### Problem description
The lines from the start of the data up to and including the one with "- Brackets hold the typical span" should be returned exactly, and nothing else.
::: Task data :::
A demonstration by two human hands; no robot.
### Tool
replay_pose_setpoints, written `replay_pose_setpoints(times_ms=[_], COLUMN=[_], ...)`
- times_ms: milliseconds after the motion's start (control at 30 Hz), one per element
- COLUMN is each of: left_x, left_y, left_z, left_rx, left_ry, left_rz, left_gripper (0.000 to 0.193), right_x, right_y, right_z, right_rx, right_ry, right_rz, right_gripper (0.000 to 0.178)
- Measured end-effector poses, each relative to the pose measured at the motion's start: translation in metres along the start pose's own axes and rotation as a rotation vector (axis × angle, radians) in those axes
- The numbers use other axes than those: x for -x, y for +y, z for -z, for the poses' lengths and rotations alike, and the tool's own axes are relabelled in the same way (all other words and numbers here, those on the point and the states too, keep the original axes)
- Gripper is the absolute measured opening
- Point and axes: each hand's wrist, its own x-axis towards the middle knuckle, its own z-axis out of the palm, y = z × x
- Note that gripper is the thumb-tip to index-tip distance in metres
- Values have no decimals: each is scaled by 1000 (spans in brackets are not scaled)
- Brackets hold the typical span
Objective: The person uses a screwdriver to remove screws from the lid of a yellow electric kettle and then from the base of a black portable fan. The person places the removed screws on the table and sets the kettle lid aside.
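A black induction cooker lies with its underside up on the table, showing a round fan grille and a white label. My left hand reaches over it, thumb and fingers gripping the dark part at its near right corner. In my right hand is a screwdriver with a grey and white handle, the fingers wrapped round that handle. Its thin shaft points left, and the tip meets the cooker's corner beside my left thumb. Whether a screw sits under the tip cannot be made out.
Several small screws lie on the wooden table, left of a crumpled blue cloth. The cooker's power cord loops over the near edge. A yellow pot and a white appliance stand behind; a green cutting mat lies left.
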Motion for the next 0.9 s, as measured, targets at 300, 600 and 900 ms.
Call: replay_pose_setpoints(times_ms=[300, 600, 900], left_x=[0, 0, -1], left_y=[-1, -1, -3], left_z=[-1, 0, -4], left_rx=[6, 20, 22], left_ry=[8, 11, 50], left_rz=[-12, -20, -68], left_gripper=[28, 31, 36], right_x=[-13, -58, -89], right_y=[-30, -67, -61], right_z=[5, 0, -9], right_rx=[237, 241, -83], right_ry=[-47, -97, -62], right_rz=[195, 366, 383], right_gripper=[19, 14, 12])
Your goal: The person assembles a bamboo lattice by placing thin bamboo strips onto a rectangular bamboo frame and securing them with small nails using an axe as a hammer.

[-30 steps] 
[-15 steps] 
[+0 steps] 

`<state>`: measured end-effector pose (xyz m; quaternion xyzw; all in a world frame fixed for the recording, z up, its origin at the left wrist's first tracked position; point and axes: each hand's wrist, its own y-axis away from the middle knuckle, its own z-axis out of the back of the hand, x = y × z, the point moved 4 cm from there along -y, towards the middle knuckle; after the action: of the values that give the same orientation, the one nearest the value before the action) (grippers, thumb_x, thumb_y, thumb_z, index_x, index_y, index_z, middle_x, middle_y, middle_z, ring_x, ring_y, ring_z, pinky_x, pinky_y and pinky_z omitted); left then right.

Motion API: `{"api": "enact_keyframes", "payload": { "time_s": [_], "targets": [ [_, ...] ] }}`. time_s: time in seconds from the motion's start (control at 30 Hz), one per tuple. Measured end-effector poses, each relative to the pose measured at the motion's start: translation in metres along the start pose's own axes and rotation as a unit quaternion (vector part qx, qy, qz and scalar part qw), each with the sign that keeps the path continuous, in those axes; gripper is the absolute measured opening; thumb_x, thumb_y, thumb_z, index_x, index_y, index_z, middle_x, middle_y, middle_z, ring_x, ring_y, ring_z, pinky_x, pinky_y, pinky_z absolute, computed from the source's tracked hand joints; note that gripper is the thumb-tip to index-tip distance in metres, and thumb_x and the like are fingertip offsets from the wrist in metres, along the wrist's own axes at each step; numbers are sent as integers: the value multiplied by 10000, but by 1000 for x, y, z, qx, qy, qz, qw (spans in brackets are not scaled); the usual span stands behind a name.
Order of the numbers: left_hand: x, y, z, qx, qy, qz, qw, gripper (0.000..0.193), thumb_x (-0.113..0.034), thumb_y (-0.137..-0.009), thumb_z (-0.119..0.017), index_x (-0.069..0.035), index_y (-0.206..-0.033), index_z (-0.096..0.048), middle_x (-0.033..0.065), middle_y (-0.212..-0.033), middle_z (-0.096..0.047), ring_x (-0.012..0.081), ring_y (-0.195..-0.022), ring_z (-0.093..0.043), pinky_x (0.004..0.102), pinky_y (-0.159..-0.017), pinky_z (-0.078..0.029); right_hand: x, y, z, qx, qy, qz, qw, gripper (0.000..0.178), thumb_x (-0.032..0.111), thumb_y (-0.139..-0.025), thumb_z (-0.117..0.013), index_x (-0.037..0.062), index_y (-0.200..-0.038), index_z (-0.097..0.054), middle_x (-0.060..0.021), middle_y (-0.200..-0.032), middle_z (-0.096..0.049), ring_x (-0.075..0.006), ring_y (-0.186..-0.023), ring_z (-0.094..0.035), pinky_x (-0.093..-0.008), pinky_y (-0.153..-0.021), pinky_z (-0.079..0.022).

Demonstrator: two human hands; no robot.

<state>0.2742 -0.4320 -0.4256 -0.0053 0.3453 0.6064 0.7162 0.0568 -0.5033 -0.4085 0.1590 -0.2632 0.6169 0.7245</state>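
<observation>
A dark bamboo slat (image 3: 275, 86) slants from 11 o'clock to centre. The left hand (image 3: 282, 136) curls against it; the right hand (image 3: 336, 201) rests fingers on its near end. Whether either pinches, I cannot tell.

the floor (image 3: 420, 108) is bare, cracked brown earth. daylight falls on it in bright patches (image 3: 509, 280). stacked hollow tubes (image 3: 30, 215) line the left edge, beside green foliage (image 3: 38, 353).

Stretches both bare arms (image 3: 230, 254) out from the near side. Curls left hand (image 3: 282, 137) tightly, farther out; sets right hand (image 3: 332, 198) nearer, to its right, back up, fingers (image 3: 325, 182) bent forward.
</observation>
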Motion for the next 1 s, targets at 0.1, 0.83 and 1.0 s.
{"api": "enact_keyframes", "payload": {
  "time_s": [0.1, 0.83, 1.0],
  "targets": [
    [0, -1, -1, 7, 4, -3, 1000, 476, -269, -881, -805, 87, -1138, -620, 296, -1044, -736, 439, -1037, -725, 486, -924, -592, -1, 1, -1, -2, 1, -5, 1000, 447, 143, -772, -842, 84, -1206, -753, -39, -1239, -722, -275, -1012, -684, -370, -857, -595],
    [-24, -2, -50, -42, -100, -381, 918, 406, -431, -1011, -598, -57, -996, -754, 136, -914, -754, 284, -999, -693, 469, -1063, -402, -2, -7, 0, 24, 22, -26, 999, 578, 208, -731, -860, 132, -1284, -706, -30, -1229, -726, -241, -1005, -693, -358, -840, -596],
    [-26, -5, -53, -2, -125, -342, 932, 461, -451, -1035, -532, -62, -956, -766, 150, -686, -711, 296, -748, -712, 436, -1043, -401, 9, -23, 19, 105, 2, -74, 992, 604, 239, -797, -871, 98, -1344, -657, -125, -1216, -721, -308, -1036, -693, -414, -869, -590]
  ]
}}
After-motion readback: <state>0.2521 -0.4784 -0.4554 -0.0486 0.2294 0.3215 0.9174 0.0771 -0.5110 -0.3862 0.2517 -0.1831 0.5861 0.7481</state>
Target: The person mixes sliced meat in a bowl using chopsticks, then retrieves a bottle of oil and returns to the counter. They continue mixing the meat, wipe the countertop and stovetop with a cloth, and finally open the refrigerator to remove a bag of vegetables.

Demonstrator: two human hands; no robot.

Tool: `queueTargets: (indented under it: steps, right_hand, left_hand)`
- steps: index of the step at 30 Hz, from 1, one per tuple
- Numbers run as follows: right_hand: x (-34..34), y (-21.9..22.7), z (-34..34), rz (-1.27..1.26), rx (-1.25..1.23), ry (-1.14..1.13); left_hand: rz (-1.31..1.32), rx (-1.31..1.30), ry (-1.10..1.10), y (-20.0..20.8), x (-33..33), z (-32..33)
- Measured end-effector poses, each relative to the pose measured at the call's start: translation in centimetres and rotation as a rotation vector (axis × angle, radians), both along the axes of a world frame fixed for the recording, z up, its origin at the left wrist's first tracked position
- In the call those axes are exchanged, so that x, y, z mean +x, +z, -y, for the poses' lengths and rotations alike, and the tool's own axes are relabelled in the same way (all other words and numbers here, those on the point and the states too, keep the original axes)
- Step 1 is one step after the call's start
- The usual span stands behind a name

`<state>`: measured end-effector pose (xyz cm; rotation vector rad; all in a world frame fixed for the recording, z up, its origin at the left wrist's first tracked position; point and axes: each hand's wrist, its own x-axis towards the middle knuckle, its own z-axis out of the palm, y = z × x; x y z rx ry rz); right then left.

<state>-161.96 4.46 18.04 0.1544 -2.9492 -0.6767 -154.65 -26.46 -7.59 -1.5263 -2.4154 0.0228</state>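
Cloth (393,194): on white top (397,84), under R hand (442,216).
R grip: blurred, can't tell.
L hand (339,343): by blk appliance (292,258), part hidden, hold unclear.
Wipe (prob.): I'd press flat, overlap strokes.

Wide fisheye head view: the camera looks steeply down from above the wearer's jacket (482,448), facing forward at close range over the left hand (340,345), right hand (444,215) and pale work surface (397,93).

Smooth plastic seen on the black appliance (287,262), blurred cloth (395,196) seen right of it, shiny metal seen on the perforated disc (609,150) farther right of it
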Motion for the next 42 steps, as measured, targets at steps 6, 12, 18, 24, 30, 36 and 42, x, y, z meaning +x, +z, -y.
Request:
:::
### Reply
A demonstration by two human hands; no robot.
### Tool
replay_pose_setpoints, written `replay_pose_setpoints(times_ms=[_], COLUMN=[_], ...)`
- times_ms: milliseconds after the motion's start (control at 30 Hz), one per element
- COLUMN is each of: left_x, left_y, left_z, left_rx, left_ry, left_rz, left_gripper (0.000 to 0.193), right_x, right_y, right_z, right_rx, right_ry, right_rz, right_gripper (0.000 to 0.178)
- Measured end-effector poses, each relative to the pose measured at the motion's start: translation in metres along the start pose's own axes and rotation as a rotation vector (axis × angle, radians) in those axes
- The numbers use other axes than those: x for -x, y for +y, z for -z, for the poses' lengths and rotations alike, and the tool's own axes are relabelled in the same way (all other words and numbers here, those on the point and the states too, keep the original axes)
- Gripper is the absolute measured opening
- Point and axes: each hand's wrist, its own x-axis towards the middle knuckle, its own z-axis out of the palm, y = z × x
- Note that gripper is the thumb-tip to index-tip distance in metres
- Values have no decimals: each is scaled by 1000 (spans in brackets are not scaled)
- Brackets hold the typical span

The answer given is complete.